Exercise instructions
Could you retype the material, starting at its first line and ending with the line holding "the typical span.", and keep the pictures out?

____

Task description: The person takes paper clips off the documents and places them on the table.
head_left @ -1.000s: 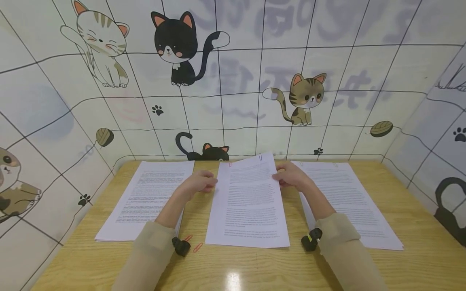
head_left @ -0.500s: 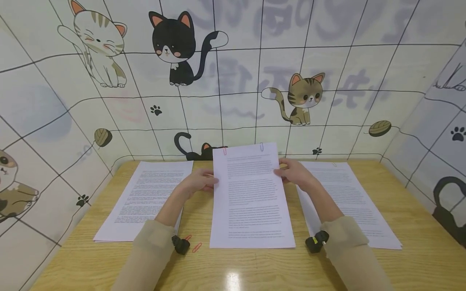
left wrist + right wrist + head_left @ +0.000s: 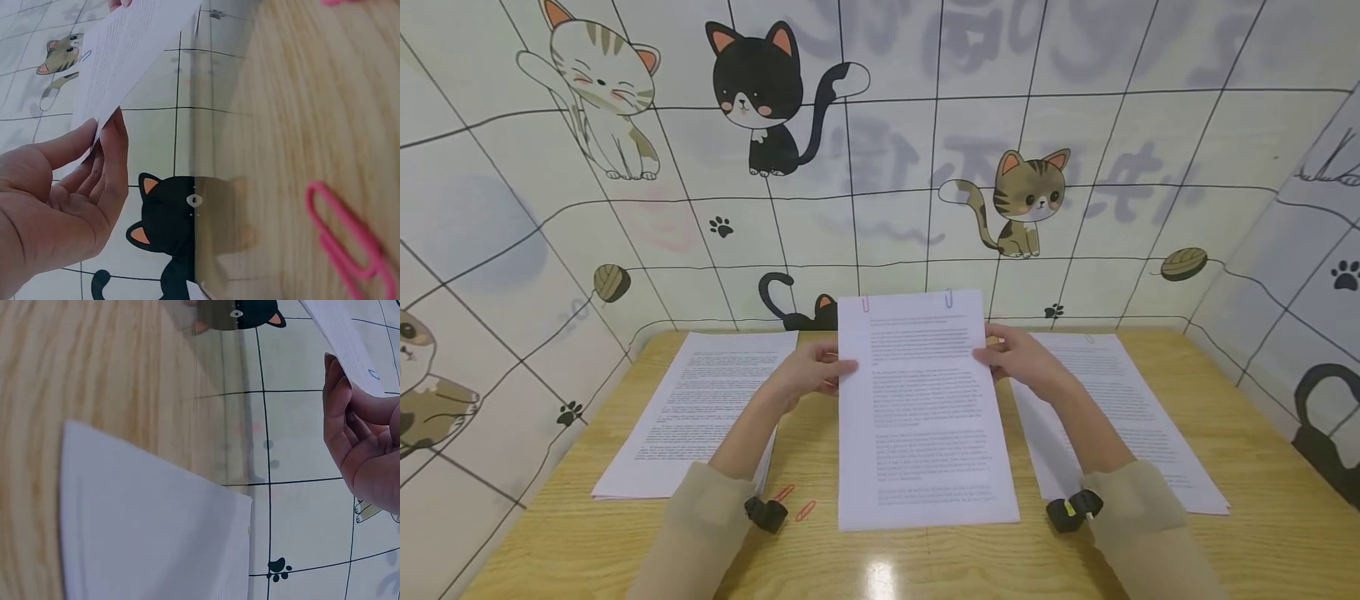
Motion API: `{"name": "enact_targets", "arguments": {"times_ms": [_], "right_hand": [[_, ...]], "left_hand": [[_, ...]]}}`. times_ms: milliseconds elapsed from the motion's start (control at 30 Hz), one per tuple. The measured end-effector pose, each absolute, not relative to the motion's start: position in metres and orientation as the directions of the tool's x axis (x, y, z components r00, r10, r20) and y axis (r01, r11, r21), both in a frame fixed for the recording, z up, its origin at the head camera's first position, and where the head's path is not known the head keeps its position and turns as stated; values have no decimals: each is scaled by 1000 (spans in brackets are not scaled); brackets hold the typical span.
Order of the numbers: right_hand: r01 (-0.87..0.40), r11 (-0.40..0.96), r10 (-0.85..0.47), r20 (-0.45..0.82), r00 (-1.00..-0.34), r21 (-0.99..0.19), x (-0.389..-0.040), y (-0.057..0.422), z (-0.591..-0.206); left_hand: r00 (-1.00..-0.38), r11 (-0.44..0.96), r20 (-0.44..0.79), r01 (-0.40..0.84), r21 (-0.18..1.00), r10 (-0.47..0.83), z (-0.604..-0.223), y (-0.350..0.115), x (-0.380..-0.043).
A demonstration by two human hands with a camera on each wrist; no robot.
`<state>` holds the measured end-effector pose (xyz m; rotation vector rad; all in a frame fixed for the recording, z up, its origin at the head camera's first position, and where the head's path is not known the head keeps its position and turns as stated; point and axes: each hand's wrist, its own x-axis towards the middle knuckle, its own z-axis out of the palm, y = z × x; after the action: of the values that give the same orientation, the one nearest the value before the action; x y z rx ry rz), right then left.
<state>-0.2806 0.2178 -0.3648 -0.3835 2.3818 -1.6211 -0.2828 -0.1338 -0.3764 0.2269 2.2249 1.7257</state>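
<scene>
A stack of printed paper [image 3: 925, 417] is held up at the middle of the table, tilted toward me. A red paper clip [image 3: 865, 303] and a blue paper clip [image 3: 948, 298] sit on its top edge. My left hand [image 3: 808, 369] pinches the left side, thumb in front and fingers behind; the left wrist view shows this hand [image 3: 75, 181] gripping the paper edge [image 3: 125, 56]. On the opposite side my right hand [image 3: 1022, 360] pinches the stack the same way, and the right wrist view shows that hand [image 3: 369, 431] with its fingers behind the sheets.
Another printed stack [image 3: 700, 408] lies at the left. At the right lies a further stack [image 3: 1112, 417] with a pale clip [image 3: 1089, 339] at its top. Two red paper clips [image 3: 806, 511] rest on the wooden table [image 3: 925, 567] near my left wrist. A cat-patterned wall [image 3: 887, 233] stands behind.
Both hands have raised the middle stack's top edge and brought it upright and nearer me, turning it straighter. My right hand and forearm have shifted slightly right.
</scene>
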Motion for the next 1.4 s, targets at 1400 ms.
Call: {"name": "enact_targets", "arguments": {"times_ms": [1400], "right_hand": [[-479,354,-405,331,-853,-803,-238,235,-346]], "left_hand": [[-893,272,248,362,892,375,-334,-133,-232]]}}
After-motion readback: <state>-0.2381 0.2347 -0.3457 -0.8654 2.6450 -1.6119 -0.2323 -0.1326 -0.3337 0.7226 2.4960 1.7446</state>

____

Result for this task
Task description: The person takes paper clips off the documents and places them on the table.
head_left @ -1.000s: 
head_left @ -0.500s: 
left wrist + right wrist + head_left @ +0.000s: 
Motion API: `{"name": "enact_targets", "arguments": {"times_ms": [_], "right_hand": [[_, ...]], "left_hand": [[_, ...]]}}`. times_ms: milliseconds elapsed from the motion's start (control at 30 Hz), one per tuple. The measured end-effector pose, each absolute, not relative to the motion's start: position in metres and orientation as the directions of the tool's x axis (x, y, z components r00, r10, r20) and y axis (r01, r11, r21), both in a frame fixed for the recording, z up, its origin at the head camera's first position, and where the head's path is not known the head keeps its position and turns as stated; values have no decimals: each is scaled by 1000 (spans in brackets are not scaled); brackets hold the typical span.

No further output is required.